+++ Data shown +++

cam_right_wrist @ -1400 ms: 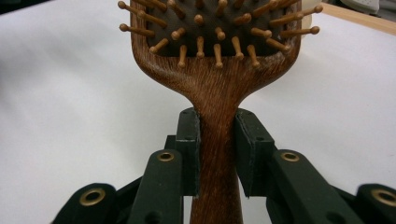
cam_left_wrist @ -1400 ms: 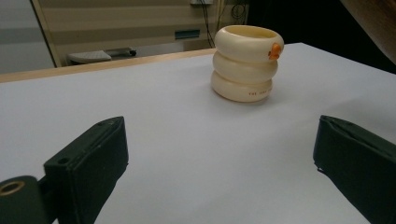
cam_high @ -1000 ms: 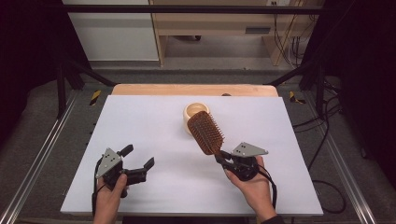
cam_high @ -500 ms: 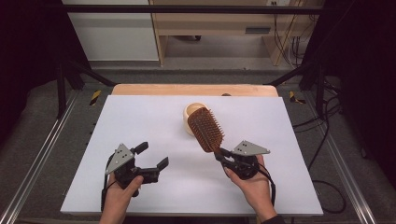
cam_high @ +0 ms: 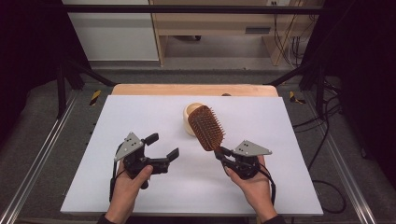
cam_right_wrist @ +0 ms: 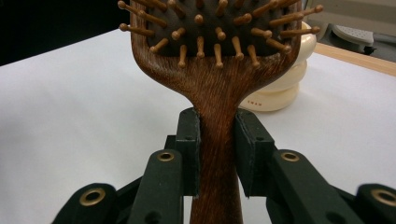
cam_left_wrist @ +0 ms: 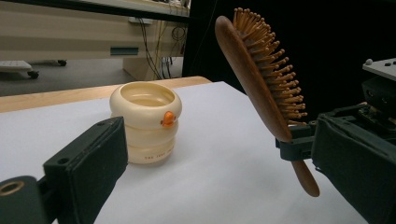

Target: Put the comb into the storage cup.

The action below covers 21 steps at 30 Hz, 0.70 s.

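My right gripper [cam_high: 221, 153] [cam_right_wrist: 218, 140] is shut on the handle of a brown wooden hairbrush [cam_high: 206, 127] [cam_right_wrist: 215, 95]. The brush is tilted up off the table, its bristles toward me. Just behind its head a cream ribbed cup [cam_high: 190, 117] [cam_left_wrist: 145, 122] [cam_right_wrist: 286, 84] with a small orange mark stands upright. My left gripper [cam_high: 163, 145] [cam_left_wrist: 223, 136] is open, held above the table's left half with nothing between its fingers. In the left gripper view it looks toward the cup and the hairbrush [cam_left_wrist: 254, 70], and the right gripper [cam_left_wrist: 299, 145] is clamped on the handle.
A white table top [cam_high: 140, 112] with a wooden strip [cam_high: 196, 89] along its far edge. Metal frame rails [cam_high: 42, 154] run along both sides. A wooden bench and cables [cam_high: 289, 42] stand on the floor behind.
My left gripper has risen and moved right, toward the middle of the table, still open. The right gripper and the hairbrush have stayed in place.
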Available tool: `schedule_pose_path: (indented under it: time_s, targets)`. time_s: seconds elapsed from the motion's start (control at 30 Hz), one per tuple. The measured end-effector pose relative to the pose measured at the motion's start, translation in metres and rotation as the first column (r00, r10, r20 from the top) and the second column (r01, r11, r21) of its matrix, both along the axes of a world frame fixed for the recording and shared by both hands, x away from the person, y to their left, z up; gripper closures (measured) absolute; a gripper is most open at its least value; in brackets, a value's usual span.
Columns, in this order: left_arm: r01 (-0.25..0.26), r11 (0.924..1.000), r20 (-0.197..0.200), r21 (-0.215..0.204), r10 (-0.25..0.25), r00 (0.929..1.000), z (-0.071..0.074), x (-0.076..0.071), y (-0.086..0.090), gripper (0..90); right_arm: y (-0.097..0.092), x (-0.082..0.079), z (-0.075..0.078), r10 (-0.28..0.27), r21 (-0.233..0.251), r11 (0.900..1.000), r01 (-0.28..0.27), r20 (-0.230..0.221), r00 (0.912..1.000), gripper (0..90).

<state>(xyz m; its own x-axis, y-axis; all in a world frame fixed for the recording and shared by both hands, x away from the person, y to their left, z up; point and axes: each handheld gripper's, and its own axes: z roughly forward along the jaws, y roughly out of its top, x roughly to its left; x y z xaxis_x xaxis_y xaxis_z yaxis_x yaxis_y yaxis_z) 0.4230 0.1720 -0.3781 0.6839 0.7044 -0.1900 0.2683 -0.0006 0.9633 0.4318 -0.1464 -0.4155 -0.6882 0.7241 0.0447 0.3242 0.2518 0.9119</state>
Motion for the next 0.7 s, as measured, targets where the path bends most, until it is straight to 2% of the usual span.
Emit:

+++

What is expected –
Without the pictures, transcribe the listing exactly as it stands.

Answer space –
cam_right_wrist @ -1400 ms: 
cam_left_wrist @ -1400 ms: 
cam_high @ -1000 ms: 
cam_high @ -500 ms: 
cam_high @ +0 ms: 
cam_right_wrist @ +0 ms: 
cam_left_wrist @ +0 ms: 

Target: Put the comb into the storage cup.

The action below covers 21 steps at 30 Hz, 0.70 s.

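My right gripper [cam_high: 221, 153] [cam_right_wrist: 218, 140] is shut on the handle of a brown wooden hairbrush [cam_high: 206, 127] [cam_right_wrist: 215, 95]. The brush is tilted up off the table, its bristles toward me. Just behind its head a cream ribbed cup [cam_high: 190, 117] [cam_left_wrist: 145, 122] [cam_right_wrist: 286, 84] with a small orange mark stands upright. My left gripper [cam_high: 163, 145] [cam_left_wrist: 223, 136] is open, held above the table's left half with nothing between its fingers. In the left gripper view it looks toward the cup and the hairbrush [cam_left_wrist: 254, 70], and the right gripper [cam_left_wrist: 299, 145] is clamped on the handle.
A white table top [cam_high: 140, 112] with a wooden strip [cam_high: 196, 89] along its far edge. Metal frame rails [cam_high: 42, 154] run along both sides. A wooden bench and cables [cam_high: 289, 42] stand on the floor behind.
My left gripper has risen and moved right, toward the middle of the table, still open. The right gripper and the hairbrush have stayed in place.
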Available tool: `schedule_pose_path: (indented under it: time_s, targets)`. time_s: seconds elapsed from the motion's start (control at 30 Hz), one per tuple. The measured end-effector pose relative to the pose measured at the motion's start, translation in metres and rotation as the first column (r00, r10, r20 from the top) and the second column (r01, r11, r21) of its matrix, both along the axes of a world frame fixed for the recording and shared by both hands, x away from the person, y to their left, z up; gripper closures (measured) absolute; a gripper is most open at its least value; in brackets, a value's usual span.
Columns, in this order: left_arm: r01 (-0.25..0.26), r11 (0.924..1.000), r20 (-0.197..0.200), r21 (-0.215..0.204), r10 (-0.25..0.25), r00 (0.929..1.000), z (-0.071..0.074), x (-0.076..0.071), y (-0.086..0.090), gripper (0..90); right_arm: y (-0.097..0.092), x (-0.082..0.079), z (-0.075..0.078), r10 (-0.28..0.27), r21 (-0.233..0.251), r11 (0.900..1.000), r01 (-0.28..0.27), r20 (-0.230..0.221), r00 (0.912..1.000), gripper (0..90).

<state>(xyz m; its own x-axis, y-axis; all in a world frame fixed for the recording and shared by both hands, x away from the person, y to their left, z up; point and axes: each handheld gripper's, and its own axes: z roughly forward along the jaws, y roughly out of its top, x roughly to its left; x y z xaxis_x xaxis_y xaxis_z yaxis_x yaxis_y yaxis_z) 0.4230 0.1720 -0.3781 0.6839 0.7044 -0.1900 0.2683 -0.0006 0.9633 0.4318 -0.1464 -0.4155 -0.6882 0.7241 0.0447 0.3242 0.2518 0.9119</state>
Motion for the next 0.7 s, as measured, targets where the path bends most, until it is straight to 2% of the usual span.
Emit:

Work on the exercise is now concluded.